In every laboratory — whether in life sciences, chemistry, biotechnology, or clinical diagnostics — accuracy starts with the right micropipette tip. A micropipette tip is a simple, yet critical scientific instrument used in labs all over the world to transfer a quantified liquid volume precisely from one container to another. Today, pipettes are available in a variety of formats ranging from simple plastic tubes to precise electronic instruments. Regardless of the type of pipette, you might have seen in a lab, one component ubiquitous to all pipettes is the pipette tip, which is a simple, plastic molded and disposable head of the equipment. In other words, a pipette is of no use without its micropipette tip! 

Given its plain design, one might assume that choosing the type of pipette tip is a no-brainer. However, a variety of factors, such as ergonomics, accuracy, dimensions, ease of use, quality, application and precision need to be considered before making the purchase. Even the slightest variation in the shape of the pipette tip will make it unfit for your pipette, and negatively impact the results of the scientific study. To ensure that the process/experiment is carried out precisely, you must steer clear of poor-quality micropipette tips. 

Micropipette tips are essential to any scientific laboratory, and are used across a variety of life science, chemistry, pharmaceutical, biotechnology and molecular biology applications. While the tip might seem like a simple accessory, its quality, fit, and design directly affect pipetting accuracy, contamination control, and experiment reliability. Even minor inconsistencies in shape or material can lead to errors that compromise results. For instance, the supplier of pipettes and the compatible tips must comply with ISO 8655 standards, in addition to providing essential information related to the proper use of the equipment. 

Further, the tips need to be properly sterilized for any kind of biological work. In certain studies, filters are added inside the tip to minimize contamination of the pipette’s cavity by aerosols, as well to reduce the volume of liquid retained by the surface of the tip.

History of micropipette tips – When were they first invented and how?  

Pipettes are used in university labs to high-tech scientific research centers. Over the years, the instrument has undergone a variety of changes to incorporate advanced features to meet the growing requirements of modern science. Let’s take a look at the history of the evolution of pipettes and their tips.

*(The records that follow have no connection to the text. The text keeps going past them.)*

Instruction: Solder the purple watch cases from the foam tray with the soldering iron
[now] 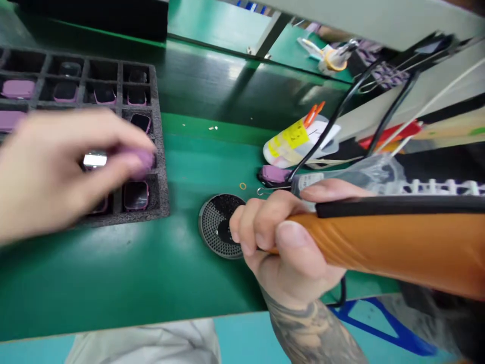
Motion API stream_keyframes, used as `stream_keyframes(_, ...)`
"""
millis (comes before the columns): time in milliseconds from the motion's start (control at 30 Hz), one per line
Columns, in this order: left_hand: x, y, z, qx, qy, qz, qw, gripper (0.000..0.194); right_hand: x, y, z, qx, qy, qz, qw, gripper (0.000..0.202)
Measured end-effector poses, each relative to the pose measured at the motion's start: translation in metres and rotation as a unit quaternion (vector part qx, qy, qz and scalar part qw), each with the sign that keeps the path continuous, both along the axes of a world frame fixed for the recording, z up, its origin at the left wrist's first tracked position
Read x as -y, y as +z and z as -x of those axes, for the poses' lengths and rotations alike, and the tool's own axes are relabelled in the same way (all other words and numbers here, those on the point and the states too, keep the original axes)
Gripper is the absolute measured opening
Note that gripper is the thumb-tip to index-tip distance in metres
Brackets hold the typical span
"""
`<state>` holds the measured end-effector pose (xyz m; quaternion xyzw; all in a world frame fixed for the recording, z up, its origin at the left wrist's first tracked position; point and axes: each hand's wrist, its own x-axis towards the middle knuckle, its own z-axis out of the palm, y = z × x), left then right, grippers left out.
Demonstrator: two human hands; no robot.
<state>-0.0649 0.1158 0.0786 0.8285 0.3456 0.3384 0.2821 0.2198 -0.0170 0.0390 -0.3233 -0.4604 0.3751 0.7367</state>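
My left hand, smeared by motion, is over the dark foam tray. Its thumb and fingers are closed on a small purple watch case, which is blurred. Beneath and around that hand, tray compartments hold purple-edged watch cases with dark faces, such as one watch case in the near right corner. My right hand grips the narrow end of a thick orange tool with a black strip along it; the tool's kind is unclear. Just left of my right fingers lies a round perforated dark disc, partly hidden by them.
On the green bench, a white cup with a yellow label leans toward the back right. A purple-and-black piece lies before it. Black cables hang at right. A metal frame stands behind.
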Motion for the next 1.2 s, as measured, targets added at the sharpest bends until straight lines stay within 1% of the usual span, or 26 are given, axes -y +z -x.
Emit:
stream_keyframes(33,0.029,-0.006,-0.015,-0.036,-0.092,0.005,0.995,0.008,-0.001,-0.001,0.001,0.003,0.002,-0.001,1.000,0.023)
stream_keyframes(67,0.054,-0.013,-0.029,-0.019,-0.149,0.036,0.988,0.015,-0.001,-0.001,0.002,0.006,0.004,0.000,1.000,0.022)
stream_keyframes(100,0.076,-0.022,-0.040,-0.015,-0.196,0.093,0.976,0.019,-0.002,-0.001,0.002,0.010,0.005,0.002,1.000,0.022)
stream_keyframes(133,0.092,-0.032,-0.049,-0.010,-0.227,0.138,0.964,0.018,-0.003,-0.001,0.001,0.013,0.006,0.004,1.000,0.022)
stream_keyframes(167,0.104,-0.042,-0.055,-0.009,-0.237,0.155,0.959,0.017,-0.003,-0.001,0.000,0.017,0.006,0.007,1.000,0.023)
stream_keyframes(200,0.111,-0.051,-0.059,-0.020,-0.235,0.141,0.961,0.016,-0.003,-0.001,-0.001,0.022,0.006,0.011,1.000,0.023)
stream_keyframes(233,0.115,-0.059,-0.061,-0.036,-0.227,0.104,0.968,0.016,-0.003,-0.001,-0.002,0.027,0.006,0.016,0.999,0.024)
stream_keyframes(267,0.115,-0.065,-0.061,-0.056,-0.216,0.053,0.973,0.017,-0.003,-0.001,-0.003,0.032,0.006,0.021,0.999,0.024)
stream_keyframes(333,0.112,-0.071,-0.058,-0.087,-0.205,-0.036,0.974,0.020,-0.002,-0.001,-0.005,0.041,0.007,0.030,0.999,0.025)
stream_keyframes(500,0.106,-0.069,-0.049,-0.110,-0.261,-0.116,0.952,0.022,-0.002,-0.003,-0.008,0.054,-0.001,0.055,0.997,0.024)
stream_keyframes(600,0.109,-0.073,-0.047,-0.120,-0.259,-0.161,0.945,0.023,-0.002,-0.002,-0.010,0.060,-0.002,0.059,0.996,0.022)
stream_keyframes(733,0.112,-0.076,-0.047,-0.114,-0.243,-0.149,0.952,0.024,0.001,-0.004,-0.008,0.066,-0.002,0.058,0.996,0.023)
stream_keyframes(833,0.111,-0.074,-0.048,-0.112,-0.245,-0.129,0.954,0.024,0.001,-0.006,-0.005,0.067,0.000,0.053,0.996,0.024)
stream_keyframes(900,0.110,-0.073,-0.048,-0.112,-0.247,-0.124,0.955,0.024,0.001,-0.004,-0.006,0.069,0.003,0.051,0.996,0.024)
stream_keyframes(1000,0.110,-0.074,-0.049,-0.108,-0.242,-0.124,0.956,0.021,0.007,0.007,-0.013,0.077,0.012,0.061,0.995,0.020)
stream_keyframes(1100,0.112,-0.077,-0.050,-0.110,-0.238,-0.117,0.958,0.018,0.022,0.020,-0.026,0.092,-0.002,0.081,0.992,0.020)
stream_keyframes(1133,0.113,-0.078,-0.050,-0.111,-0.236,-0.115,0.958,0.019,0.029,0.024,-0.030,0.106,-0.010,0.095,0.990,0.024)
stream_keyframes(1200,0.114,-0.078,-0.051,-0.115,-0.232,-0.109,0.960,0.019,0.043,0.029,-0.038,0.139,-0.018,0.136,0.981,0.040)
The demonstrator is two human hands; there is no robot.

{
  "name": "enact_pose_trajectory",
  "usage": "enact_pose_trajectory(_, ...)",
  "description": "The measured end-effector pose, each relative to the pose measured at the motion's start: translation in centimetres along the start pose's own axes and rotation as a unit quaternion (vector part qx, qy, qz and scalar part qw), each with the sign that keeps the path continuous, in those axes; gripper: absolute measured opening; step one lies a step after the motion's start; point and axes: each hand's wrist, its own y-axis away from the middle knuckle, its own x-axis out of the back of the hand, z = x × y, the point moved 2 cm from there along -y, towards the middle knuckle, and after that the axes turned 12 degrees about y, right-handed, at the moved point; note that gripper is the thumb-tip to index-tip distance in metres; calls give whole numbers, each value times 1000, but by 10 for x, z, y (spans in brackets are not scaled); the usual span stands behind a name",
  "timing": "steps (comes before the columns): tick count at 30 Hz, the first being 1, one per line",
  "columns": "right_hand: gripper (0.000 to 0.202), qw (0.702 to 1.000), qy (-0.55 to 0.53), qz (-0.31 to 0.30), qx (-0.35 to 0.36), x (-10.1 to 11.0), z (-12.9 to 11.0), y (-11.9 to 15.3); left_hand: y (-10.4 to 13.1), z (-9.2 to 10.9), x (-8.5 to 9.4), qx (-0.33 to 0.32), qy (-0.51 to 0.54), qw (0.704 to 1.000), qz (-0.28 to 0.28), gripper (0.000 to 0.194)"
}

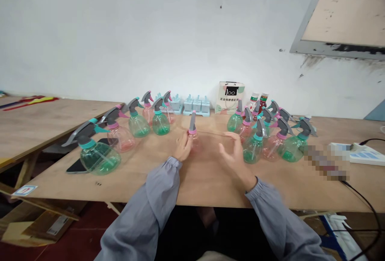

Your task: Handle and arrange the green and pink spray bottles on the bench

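Observation:
A pink clear spray bottle (195, 144) with a grey trigger head and pink collar stands upright in the middle of the table. Against its left side is my left hand (183, 147), its fingers closed at the bottle's neck; some fingertips are hidden. To the right, apart from that bottle, my right hand (234, 155) is open, thumb and fingers spread, holding nothing I can see. A thin brown line runs from the bottle's neck toward my right fingers; I cannot tell what it is. Near my right hand stands a green spray bottle (252, 149).
Several green and pink spray bottles stand at left, including a green one (100, 158) by a dark phone (76, 166). More crowd the right, beside a power strip (361, 153) with cables. Behind are light-blue moulds (197, 106) and a printed paper bag (229, 98).

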Motion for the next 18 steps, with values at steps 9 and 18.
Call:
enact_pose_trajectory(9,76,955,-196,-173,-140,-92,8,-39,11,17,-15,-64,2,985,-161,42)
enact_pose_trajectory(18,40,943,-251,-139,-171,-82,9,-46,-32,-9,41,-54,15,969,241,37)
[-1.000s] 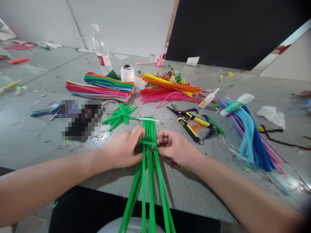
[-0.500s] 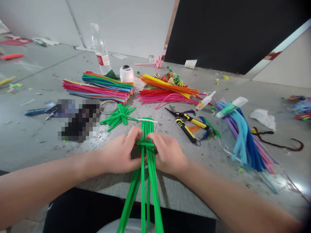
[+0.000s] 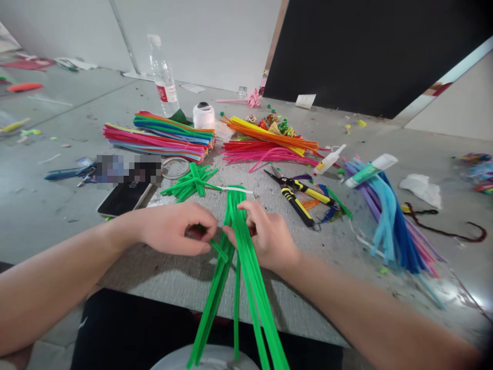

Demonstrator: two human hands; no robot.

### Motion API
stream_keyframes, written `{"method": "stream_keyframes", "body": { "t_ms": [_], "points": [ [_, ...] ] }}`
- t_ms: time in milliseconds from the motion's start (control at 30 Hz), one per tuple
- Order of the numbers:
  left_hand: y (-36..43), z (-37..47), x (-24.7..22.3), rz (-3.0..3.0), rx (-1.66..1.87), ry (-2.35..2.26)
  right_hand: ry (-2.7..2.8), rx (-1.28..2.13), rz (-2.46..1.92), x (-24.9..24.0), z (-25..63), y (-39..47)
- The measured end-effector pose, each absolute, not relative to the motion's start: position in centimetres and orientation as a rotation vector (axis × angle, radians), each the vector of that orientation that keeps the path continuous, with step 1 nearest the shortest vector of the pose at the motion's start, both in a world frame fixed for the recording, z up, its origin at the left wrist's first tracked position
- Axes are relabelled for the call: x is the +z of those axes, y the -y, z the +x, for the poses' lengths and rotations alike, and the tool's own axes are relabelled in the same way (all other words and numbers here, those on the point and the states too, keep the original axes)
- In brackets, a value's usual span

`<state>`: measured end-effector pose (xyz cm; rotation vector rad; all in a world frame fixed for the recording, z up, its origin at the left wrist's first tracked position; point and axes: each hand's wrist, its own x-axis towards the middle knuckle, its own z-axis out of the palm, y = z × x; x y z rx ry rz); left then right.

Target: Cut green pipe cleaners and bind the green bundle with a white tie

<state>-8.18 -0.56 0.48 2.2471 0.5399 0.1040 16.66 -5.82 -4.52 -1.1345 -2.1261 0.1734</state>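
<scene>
A bundle of long green pipe cleaners (image 3: 252, 267) runs from the tabletop down past the table's front edge, parted into strands. A thin white strip (image 3: 236, 189) lies across its far end. My right hand (image 3: 271, 236) grips the bundle from the right, thumb and fingers around some of the strands. Left of the bundle, my left hand (image 3: 179, 228) pinches a short green pipe cleaner (image 3: 219, 251), which slants over the left strands. Just beyond that hand sits a pile of short green pipe cleaner pieces (image 3: 188, 182).
Pliers (image 3: 296, 198) lie to the right, near blue and purple pipe cleaners (image 3: 385, 221) and a glue tube (image 3: 372, 169). A phone (image 3: 127, 192) rests at left. Behind are coloured pipe cleaner bundles (image 3: 157, 141), a thread spool (image 3: 203, 117) and a bottle (image 3: 165, 85).
My left hand has moved left and nearer me, taking the short piece out of its crosswise place over the strands. Some long strands have swung right under my right hand.
</scene>
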Motion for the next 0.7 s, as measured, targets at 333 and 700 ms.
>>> {"method": "stream_keyframes", "body": {
  "t_ms": [333, 700],
  "points": [
    [0.9, -7.0, -0.5, 2.318, 0.257, -0.353, 2.147, 0.526, -1.132, -3.5, 17.5, 6.5],
    [0.7, -7.3, -0.9, 2.467, 0.303, -0.596, 2.223, 0.787, -1.243, -2.9, 19.5, 5.1]
  ]
}}
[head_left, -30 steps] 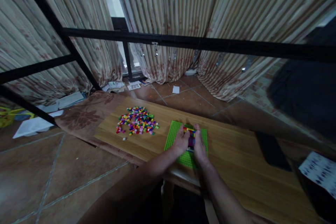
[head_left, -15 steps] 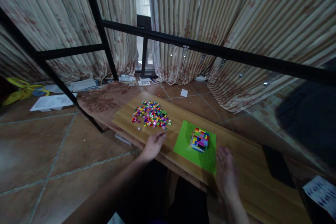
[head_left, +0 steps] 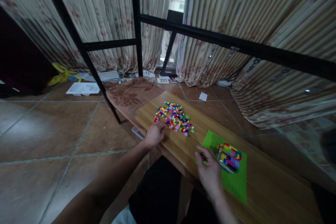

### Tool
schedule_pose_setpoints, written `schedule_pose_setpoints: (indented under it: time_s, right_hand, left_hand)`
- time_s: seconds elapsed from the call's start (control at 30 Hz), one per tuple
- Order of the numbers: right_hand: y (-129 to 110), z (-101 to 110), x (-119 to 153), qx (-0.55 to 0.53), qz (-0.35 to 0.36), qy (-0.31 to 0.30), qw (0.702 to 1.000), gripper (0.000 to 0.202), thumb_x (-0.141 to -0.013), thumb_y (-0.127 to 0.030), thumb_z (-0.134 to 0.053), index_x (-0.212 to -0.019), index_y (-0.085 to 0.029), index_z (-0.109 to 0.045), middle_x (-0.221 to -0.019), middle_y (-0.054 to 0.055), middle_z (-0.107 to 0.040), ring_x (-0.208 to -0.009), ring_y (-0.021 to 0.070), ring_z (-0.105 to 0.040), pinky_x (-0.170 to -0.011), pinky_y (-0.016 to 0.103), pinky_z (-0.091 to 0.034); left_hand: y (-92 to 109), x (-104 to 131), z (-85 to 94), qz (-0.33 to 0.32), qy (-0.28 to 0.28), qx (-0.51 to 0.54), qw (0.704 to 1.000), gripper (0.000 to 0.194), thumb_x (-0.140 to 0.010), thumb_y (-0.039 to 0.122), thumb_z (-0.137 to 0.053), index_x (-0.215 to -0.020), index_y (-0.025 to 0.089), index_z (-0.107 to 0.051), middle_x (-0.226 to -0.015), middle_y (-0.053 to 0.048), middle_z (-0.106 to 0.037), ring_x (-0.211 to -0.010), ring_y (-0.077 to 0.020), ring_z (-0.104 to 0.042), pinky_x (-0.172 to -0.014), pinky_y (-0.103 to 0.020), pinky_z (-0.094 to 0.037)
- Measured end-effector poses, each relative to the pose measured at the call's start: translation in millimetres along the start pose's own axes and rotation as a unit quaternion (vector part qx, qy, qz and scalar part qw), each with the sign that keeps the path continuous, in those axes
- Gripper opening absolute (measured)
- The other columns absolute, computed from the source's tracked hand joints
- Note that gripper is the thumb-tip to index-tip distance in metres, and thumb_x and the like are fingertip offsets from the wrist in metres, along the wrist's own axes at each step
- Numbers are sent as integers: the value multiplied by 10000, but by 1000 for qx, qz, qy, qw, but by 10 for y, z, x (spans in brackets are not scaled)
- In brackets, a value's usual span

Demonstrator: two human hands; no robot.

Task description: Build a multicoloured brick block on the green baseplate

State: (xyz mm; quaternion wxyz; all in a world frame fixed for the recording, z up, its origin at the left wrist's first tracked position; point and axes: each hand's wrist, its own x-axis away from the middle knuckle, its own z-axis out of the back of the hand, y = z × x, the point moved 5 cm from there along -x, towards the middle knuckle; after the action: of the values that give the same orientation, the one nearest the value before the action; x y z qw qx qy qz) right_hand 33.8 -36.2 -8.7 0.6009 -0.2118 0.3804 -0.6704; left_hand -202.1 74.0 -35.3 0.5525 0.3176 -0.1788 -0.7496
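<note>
Small bricks of many colours lie in a loose pile (head_left: 174, 117) on the wooden table (head_left: 194, 143). At the pile's near left edge is my left hand (head_left: 155, 133), its fingers curled and pressed together; whatever they hold is too small to make out. A green baseplate (head_left: 237, 185) lies to the right, bearing a blocky multicoloured brick build (head_left: 229, 157). My right hand (head_left: 208, 168) hovers over the plate's left edge, left of the build, thumb and fingers apart, with nothing visible between them.
A black metal frame (head_left: 110, 44) rises beyond the table in front of striped curtains (head_left: 223, 63). A brown patterned cloth (head_left: 126, 94) lies under the table's left end. A white tray (head_left: 83, 88) and a paper (head_left: 203, 96) are on the tiled floor.
The view has turned left. My left hand has moved to the pile's edge and its fingers have curled. My right hand has gone from the baseplate's right side to its left edge.
</note>
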Motion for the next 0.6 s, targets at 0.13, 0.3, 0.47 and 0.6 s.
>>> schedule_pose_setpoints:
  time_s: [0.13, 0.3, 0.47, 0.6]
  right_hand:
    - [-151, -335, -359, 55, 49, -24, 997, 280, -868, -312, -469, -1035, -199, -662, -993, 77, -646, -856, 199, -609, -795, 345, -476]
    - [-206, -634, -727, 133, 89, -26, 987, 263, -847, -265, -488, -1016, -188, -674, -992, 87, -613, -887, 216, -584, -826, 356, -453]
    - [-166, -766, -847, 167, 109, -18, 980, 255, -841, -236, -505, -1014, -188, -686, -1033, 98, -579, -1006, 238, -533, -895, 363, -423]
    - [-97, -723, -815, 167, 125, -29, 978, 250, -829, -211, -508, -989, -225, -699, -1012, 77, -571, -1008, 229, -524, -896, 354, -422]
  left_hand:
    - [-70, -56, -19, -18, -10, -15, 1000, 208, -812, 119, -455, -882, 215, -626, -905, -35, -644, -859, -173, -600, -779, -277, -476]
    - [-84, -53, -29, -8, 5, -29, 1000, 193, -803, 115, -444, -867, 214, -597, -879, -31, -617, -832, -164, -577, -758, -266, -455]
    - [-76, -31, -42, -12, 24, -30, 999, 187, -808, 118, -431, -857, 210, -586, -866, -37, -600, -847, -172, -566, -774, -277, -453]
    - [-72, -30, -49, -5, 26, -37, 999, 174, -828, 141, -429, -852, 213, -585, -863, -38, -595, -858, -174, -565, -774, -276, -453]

In 1961, Eppendorf launched the first commercially manufactured piston-stroke pipette, in addition to the compatible tips, as well as the Eppendorf Tube.
Further, in the 1970s, Warren Gilson and professor Henry Lardy invented an adjustable micropipette, which could alter the air pressure as per the requirements of the experiment.  This enabled scientists to precisely isolate and transfer smaller liquid volumes.
Fast forward to this day, pipettes come with highly advanced features, such as Bluetooth connectivity and automatic/robotic pipette systems. Such systems come with specialized micropipette tips, which are only compatible with advanced and high-end pipettes. 

In addition, low-retention, hydrophobic and sterile tips are becoming increasingly popular due to the evolving research standards. Such tips are manufactured using specialized raw materials and advanced tools/protocols which guarantee the sterility and quality of the tips.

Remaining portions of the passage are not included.